- [Task description]
Using the data that follows, state the number of lines holding the word "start", and give no other output.

- [Information provided]

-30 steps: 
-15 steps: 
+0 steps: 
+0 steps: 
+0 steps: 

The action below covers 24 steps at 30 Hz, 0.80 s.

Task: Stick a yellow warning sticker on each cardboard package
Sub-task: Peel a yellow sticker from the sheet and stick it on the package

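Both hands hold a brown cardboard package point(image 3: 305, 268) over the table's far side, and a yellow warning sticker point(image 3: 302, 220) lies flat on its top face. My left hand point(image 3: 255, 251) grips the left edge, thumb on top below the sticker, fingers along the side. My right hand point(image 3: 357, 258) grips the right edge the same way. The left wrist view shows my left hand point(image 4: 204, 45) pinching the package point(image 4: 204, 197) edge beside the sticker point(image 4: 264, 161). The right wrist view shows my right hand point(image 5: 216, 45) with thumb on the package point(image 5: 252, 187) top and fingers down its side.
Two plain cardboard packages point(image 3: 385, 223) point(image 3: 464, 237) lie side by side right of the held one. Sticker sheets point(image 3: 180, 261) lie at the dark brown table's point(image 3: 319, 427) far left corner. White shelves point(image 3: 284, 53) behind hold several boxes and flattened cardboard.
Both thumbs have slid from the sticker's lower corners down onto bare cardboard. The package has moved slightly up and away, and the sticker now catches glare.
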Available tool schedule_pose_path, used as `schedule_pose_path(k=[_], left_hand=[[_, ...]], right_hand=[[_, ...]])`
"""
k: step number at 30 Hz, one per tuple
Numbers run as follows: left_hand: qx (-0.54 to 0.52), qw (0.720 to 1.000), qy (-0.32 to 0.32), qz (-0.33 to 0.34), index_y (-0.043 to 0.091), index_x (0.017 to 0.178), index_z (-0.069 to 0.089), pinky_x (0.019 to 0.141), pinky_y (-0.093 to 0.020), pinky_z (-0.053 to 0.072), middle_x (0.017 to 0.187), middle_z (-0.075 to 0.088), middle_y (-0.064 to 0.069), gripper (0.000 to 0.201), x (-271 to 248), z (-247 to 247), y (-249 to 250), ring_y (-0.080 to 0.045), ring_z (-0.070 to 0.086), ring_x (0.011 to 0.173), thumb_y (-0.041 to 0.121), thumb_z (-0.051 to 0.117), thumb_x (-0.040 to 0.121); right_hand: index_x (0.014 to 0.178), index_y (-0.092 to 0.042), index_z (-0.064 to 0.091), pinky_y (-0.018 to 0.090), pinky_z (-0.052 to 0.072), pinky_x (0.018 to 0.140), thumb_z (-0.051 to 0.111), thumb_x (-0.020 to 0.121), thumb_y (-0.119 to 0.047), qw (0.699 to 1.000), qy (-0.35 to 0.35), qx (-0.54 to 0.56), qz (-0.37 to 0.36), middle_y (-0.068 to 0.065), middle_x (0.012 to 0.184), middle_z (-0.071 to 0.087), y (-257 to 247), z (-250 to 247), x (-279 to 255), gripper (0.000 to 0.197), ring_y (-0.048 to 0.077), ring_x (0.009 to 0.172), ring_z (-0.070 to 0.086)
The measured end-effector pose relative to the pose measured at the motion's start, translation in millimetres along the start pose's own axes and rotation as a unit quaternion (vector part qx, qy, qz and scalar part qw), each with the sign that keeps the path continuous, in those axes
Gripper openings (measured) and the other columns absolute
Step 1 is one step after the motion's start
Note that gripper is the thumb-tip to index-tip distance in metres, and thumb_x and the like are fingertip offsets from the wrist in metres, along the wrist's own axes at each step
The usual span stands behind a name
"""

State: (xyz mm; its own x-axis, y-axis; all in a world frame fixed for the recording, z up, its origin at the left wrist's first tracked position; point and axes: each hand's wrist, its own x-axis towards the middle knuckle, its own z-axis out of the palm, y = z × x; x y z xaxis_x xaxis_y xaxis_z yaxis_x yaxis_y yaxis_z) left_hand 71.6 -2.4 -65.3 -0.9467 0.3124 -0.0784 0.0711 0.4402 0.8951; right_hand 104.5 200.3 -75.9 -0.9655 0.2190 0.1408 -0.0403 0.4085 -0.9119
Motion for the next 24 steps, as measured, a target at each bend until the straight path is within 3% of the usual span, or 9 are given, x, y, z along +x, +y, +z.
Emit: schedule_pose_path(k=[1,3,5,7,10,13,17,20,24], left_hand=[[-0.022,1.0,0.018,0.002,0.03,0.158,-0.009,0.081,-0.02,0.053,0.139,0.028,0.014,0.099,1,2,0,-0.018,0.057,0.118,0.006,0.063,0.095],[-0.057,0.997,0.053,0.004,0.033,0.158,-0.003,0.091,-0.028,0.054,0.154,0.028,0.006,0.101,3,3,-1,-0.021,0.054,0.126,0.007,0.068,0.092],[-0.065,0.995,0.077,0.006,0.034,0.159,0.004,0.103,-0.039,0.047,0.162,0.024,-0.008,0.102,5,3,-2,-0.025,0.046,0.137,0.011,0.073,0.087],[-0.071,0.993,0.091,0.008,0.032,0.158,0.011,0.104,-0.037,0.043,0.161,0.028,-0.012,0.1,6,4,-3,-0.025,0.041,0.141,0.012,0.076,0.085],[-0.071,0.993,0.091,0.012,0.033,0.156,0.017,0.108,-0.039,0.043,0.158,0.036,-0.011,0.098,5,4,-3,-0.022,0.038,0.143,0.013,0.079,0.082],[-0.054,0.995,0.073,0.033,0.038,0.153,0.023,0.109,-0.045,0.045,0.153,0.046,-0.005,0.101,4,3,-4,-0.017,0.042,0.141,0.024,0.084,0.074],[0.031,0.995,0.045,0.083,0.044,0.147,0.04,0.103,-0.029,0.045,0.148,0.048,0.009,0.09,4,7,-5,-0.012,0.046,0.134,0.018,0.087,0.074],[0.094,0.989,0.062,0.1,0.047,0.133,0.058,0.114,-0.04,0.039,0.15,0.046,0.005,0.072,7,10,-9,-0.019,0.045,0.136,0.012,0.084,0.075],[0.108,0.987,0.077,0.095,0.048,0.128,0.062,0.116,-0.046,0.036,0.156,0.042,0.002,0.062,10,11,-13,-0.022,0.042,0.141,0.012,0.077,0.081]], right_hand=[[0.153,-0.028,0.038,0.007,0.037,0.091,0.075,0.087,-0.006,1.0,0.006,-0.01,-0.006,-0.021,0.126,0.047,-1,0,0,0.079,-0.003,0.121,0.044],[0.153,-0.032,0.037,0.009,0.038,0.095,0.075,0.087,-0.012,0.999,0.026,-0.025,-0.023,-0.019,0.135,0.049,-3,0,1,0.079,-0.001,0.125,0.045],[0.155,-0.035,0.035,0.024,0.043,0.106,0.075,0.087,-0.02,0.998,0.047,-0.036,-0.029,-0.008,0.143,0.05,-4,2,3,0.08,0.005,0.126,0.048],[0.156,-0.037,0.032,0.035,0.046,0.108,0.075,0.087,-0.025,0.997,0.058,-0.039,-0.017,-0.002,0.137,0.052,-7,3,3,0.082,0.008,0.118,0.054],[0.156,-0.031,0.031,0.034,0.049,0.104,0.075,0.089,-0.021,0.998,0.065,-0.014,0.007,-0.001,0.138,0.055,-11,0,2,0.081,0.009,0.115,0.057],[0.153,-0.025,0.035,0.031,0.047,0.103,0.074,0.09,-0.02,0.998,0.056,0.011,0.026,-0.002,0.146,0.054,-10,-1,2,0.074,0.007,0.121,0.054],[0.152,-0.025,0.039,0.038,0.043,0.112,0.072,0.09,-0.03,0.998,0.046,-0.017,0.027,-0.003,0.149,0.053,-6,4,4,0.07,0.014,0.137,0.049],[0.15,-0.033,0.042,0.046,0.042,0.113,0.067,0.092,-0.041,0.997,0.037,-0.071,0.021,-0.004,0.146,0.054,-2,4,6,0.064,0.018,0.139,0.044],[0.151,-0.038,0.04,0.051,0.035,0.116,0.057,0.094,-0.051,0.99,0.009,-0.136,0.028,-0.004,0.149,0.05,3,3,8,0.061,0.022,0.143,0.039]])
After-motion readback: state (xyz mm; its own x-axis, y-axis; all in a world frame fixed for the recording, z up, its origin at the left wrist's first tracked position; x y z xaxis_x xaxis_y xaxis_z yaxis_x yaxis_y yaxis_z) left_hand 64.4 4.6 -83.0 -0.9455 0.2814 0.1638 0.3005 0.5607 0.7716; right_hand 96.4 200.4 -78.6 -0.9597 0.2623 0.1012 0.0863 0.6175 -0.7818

- [Problem solution]
2